● **PROMPT**
An exact restatement of the entire listing is needed, excluding all images.

● **GIVEN DATA**
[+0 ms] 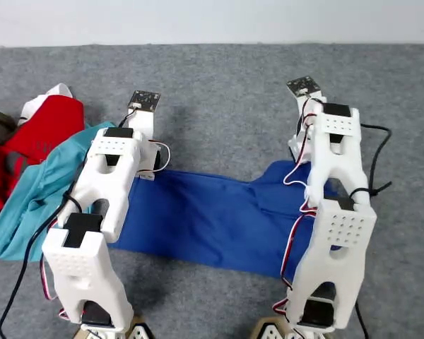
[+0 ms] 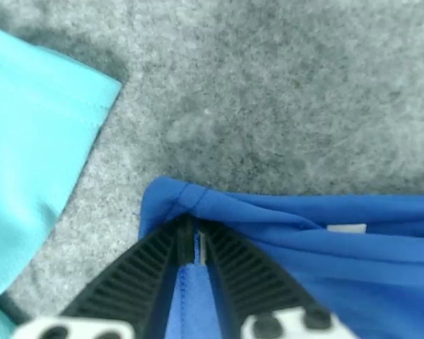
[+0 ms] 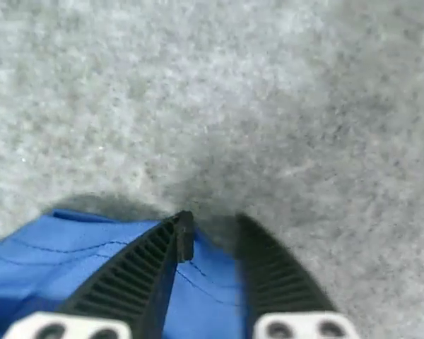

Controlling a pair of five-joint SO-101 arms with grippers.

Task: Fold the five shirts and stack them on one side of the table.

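Blue shirt [image 1: 212, 212] lies across bench [image 1: 219, 92] middle. Left claw [image 2: 191, 244] clamped on its corner; right claw [image 3: 212, 233] narrowly agape over far edge. Should pinch before lifting evenly.

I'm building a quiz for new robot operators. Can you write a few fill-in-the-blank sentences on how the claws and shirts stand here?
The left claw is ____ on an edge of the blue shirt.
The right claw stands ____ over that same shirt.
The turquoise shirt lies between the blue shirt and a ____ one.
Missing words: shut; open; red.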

● **SOLUTION**
[+0 ms] 
[+0 ms] 
[+0 ms] 

Controlling a pair of five-joint SO-101 arms with grippers.

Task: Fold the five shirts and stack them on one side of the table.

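Blue shirt [image 1: 212, 212] lies across bench [image 1: 219, 92] middle. Left claw [image 2: 191, 244] clamped on its corner; right claw [image 3: 212, 233] narrowly agape over far edge. Should pinch before lifting evenly.

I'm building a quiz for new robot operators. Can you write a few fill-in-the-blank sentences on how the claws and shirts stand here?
The left claw is ____ on an edge of the blue shirt.
The right claw stands ____ over that same shirt.
The turquoise shirt lies between the blue shirt and a ____ one.
Missing words: shut; open; red.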

Nothing else is needed to finish the exercise.